The most likely place to look for potential Green support is among the voters who were either undecided (15 percent) or signaled they preferred "someone else" (7 percent) in the gubernatorial match-up.  If we consider the "don't knows" and "someone elses" together and look at the crosstabs on a 7-point ideology scale (1 being very liberal, 7 being very conservative), there doesn't appear to be a significant wellspring of potential support on the liberal end of the spectrum. Theoretically, such a wellspring that would default to White but seems poised to leap toward a more liberal (Green) alternative; in fact, the conservatives seem more tentative than the liberals. 

The areas of the electorate with the most Green potential just aren't very populated. Overall, self-identified liberals of any intensity only make up 12 percent of the uncommitted vote in our sample.  Conservatives, on the other hand, make up almost half of the uncommitted bloc (49 percent). Part of the explanation here is the fact that there are lot more self-identified conservatives than liberals in the state, of course. But intensity of support may be a factor too. In our 2010 pre-primary poll, White voters where more strongly supportive of their candidate than Perry voters, and the Republican primary was more hard fought and more divisive than the Democratic primary by a long shot. So it's no suprise that we might still see some lingering effects of the primary fight among conservatives in polling on the general election race in May.

Drilling down further into the numbers doesn't make the sentiment any Greener. Only 7 percent of those of the most liberal aren't committed to one of the candidates, while 11 percent of the most conservative are up for grabs; the strong liberal and strong conservative  (2 and 6 on the spectrum, respectively) also show a slight conservative edge: 17 percent liberal versus 19 percent conservative. 

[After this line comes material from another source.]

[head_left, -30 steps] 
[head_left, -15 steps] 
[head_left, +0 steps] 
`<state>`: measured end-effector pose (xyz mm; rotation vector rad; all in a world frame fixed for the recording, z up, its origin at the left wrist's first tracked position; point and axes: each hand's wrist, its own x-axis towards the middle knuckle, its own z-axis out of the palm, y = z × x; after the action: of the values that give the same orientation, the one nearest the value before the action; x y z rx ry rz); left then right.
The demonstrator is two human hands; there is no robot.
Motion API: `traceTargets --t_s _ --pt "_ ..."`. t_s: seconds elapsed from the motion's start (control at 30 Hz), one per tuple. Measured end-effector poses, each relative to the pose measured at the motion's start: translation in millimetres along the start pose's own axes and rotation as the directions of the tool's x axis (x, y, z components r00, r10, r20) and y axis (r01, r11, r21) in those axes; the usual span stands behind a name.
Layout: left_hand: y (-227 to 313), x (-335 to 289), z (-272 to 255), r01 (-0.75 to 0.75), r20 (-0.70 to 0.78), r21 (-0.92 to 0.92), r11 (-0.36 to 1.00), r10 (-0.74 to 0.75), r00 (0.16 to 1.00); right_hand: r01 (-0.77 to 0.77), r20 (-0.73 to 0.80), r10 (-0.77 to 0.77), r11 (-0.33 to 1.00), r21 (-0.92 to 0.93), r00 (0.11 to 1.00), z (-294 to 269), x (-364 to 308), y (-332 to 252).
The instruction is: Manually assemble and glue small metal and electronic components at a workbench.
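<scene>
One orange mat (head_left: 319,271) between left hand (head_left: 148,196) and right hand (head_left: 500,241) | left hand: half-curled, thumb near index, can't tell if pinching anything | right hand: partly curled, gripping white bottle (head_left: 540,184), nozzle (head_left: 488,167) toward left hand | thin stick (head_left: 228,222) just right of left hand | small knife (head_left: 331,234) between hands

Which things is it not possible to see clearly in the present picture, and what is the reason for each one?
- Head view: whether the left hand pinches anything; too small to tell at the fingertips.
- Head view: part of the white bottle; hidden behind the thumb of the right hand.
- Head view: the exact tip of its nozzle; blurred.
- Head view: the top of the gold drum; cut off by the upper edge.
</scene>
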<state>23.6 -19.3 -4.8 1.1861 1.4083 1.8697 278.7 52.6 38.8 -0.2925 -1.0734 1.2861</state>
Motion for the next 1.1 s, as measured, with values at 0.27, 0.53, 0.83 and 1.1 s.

A bigger difference between liberals and conservative appears as we approach the middle.  In the range of 3 to 5 — call it the range encompassing somewhat liberal, moderate, and somewhat conservative — the liberals remain largely committed to one of the major candidates while the moderates and somewhat conservatives get considerably squishier. Only 13 percent of the somewhat liberal are in the uncommitted category, but 32 percent of the moderates and 33 percent of the somewhat conservative are uncommitted. It seems a pretty safe bet that the center-right is not the most fertile area for harvesting Greens, even with the environmental disaster in the Gulf of Mexico. (It also seems unlikely that an as-yet-theoretical statewide Green candidate — who had to rely on the cynical efforts of outside forces to even qualify to be on the ballot — would be able to mount a viable campaign even if environmental calamity did somehow turn voting Texans against oil in a way that translated into a problem for the incumbent party.)

To be clear, the partisan landscape of the electorate has nothing to do with either the legality or the good faith (or lack thereof) of the effort by actors outside of Texas with a history of Republican partisanship to get the Greens on the ballot. And with Democratic candidates running between 9 (governor) and 19 (AG) points behind Republican candidates statewide in our last poll, the last thing Democrats need is to have to consider losing another point or two to a Green here and there. But the numbers suggest that the sudden, externally engineered presence of the Green Party on the ballot is unlikely to be a decisive drag on Democratic candidates unless the statewide contests are extremely close. If it comes to that, all of our present assumptions about normal politics in Texas will be out the window anyway.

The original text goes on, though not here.